Kini rakyat menunggu jawabannya, sejauh mana keberanian pejabat militer kita mengaktualisasikan perintah Presiden. Menteri Luar Negeri harus segera membuka komunikasi dengan Menlu Singapura. Demikian pula otoritas udara kita dengan Singapura untuk membuka komunikasi dan merevisi perjanjian udara kedua negara. TNI-AU juga harus cepat bergerak menjalankan perintah Presiden. Perjanjian udara yang sudah disepakati bisa direvisi kembali dengan diplomasi dan alasan yang masuk akal.

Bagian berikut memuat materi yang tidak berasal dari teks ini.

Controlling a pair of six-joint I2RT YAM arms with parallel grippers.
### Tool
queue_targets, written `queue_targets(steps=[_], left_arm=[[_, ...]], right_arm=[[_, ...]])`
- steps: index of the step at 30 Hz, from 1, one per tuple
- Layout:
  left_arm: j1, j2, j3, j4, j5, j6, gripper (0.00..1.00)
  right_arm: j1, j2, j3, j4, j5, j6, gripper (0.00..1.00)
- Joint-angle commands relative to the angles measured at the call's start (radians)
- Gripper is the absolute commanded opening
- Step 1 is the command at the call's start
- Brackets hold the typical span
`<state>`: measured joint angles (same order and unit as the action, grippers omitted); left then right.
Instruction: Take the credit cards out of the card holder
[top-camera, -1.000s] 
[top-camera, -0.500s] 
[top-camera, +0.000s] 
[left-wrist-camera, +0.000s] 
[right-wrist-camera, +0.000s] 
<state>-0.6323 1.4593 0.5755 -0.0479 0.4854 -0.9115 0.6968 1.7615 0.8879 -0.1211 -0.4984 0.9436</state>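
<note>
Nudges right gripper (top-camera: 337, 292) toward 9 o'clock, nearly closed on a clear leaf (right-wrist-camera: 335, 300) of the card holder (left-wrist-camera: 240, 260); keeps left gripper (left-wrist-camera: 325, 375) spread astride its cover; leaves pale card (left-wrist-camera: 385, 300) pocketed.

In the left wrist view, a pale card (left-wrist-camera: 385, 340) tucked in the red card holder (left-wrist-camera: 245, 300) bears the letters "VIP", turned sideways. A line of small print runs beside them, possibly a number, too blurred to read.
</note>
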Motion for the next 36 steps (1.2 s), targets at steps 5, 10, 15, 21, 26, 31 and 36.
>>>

Publik bertanya, apa yang sudah dilakukan pemerintah Indonesia sejak Presiden Jokowi mengeluarkan  perintah tersebut? Sejauh ini kita belum mendengar ada upaya yang serius terkait hal ini. Aparat negara harus cepat bertindak supaya masyarakat dunia tidak beranggapan bahwa ucapan presiden hanyalah gertak sambal belaka.

Jika sampai mereka beranggapan demikian, maka berbagai upaya yang dilakukan pemerintah seperti pemberantasan illegal fishing dan narkoba tidak akan pernah berhenti. Mereka hanya akan jedah sebentar sambil menunggu sikap pemerintah yang panas-panas tahi ayam, lalu kemudian beraksi kembali.

Sesuai tekad Kabinet Kerja yang akan menjadikan Indonesia sebagai poros maritim dunia, maka semboyan Indonesia adalah negeri agraris, harusnya diganti menjadi Indonesia adalah negara maritim dengan menguasai jutaan persegi wilayah laut dan udara. 

*)Penulis adalah pemerhati masalah pertahanan dan ketahanan nasional.